= Oxana Kharissova =

Ukrainian–Mexican nanoscientist

Oxana Vasilievna Kharissova (born 1969) is a Ukrainian–Mexican nanoscientist whose research involves the synthesis and solubility of nanoparticles. She is a professor and researcher in the faculty of physical and mathematical sciences at the Autonomous University of Nuevo León.

==Education and career==
Kharissova was born in 1969 in Ukraine, then part of the Soviet Union.

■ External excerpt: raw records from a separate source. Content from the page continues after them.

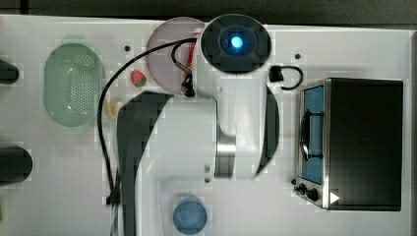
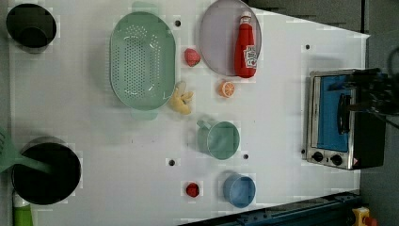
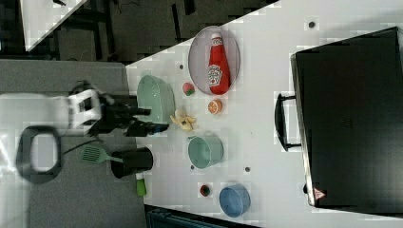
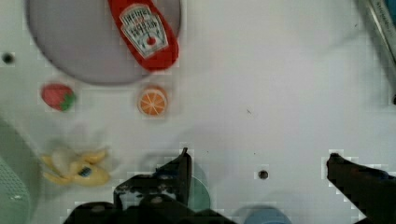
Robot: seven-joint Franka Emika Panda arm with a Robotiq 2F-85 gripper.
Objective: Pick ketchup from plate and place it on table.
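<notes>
The ketchup (image 2: pixel 246 47) is a slim red bottle with a white cap, lying flat on the pale lilac plate (image 2: pixel 217 33). In the right view the ketchup (image 3: pixel 217 64) and the plate (image 3: pixel 198 57) sit near the table's far edge. In the wrist view the labelled ketchup (image 4: pixel 145 35) lies across the plate (image 4: pixel 79 42), its base overhanging the rim. My gripper (image 4: pixel 259 161) is open and empty, raised above the white table (image 4: pixel 289 79), well apart from the bottle. In the right view the gripper (image 3: pixel 154 119) hangs at the right view's left, in front of the colander.
Near the plate lie a strawberry (image 2: pixel 191 57), an orange slice (image 2: pixel 227 89) and a banana (image 2: pixel 182 99). A green colander (image 2: pixel 142 61), green cup (image 2: pixel 220 140) and blue bowl (image 2: pixel 239 190) stand about. A toaster oven (image 2: pixel 336 120) fills the left view's right. Two black pots (image 2: pixel 46 172) stand opposite.
</notes>
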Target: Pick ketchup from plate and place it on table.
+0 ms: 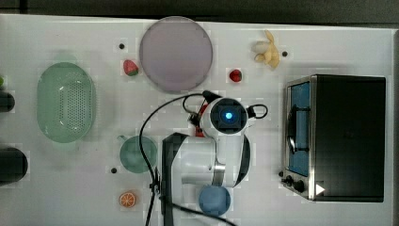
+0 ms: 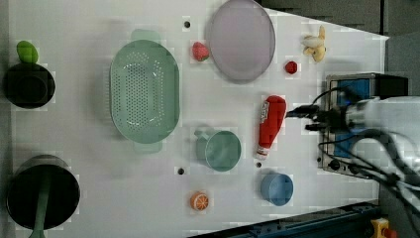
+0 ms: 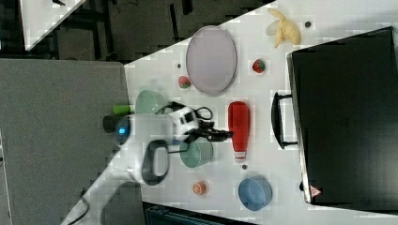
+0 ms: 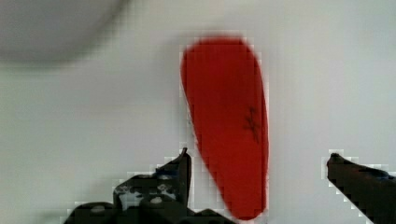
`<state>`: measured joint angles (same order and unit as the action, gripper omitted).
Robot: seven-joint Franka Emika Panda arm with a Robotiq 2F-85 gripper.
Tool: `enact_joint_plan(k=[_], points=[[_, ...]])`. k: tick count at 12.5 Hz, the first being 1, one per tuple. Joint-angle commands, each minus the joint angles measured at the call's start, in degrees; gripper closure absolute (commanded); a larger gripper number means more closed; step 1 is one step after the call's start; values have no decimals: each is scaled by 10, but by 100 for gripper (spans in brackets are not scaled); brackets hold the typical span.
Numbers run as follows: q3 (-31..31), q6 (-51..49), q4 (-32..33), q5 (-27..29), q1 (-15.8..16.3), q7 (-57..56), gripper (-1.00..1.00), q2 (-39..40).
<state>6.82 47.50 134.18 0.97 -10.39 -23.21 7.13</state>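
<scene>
The ketchup point(image 2: 270, 125), a slim red bottle, lies flat on the white table point(image 1: 56, 188), apart from the pale lilac plate point(image 2: 241, 39), its white cap tip toward the blue bowl. In the wrist view my gripper point(image 4: 259, 161) is open, and its two dark fingertips point(image 4: 184, 163) stand either side of the ketchup point(image 4: 229, 135) without touching it. In the right view the gripper point(image 3: 220, 134) hangs just beside the ketchup point(image 3: 239, 124). In the top view the arm covers most of the ketchup point(image 1: 203, 111). The plate point(image 1: 175, 53) has nothing on it.
A toaster oven point(image 1: 343, 136) stands at the top view's right. A green cup point(image 1: 138, 154) and a blue bowl point(image 1: 214, 200) sit near the arm's base, a green basket point(image 1: 66, 102) at the top view's left. Two strawberries point(image 1: 131, 68) point(image 1: 235, 75) flank the plate, near a banana point(image 1: 267, 49).
</scene>
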Motion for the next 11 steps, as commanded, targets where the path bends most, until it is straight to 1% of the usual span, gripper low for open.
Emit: enact_joint_plan(k=[1,3,5,7,8,9,11], points=[[10,-66,-98,-1,1,169,-100,-61],[13,-185,-168,-1,1,235,-100,-83],[14,-294,-243,-1,1,239,-100,-88],[13,-373,-308,-2,1,239,-100,-87],[12,-410,-327,-2,1,239,-100,-87],[12,-425,-338,-2,1,239,-100,-87],[9,-423,-341,-3,1,239,-100,-87]])
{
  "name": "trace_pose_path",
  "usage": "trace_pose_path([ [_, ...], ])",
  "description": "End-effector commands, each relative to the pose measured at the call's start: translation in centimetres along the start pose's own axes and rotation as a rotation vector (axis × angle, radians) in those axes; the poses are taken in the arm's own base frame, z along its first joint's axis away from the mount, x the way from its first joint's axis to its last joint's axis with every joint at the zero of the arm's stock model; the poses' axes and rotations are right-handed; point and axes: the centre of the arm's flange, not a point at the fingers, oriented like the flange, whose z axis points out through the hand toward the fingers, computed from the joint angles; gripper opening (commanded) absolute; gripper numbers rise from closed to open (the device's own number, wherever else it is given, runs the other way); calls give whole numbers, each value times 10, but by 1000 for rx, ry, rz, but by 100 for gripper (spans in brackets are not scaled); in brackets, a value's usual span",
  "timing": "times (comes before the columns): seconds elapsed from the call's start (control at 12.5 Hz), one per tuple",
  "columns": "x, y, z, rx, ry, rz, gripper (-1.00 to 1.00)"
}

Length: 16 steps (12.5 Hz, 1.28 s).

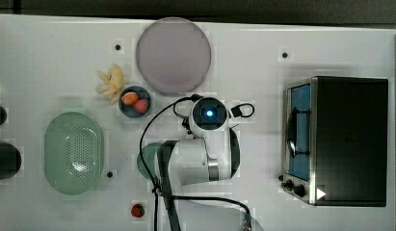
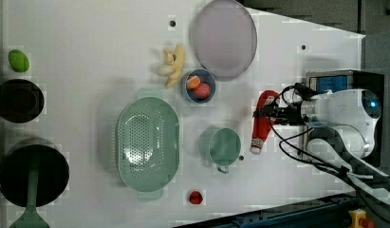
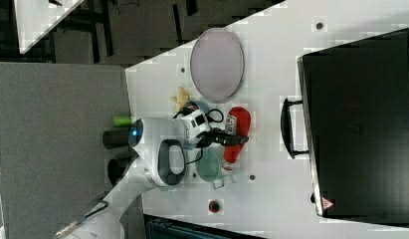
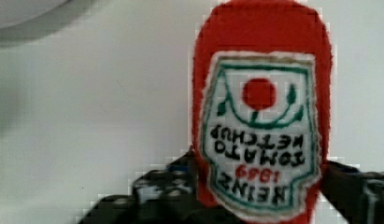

She earned a bachelor's degree in geochemistry in 1993 and a master's degree in crystallography in 1994, both from Moscow State University, before emigrating to Mexico in 1995 and later becoming a Mexican citizen in 2004. She has a 2001 Ph.D. in materials science from the Autonomous University of Nuevo León, where she is a professor and researcher.

==Books==
Kharissova is a co-author or co-editor of books including:
- Handbook of Less-Common Nanostructures (with Boris I. Kharisov and Ubaldo Ortiz-Mendez, CRC Press, 2012)
- Solubilization and Dispersion of Carbon Nanotubes (with Boris I. Kharisov, Springer, 2017)
- Carbon Allotropes: Metal-Complex Chemistry, Properties and Applications (with Boris I. Kharisov, Springer, 2019)

==Recognition==
Kharissova is a member of the Mexican Academy of Sciences, elected in 2010. In 2017 the Autonomous University of Nuevo León gave her their "Flama, Vida y Mujer" recognition, in the area of teaching and research.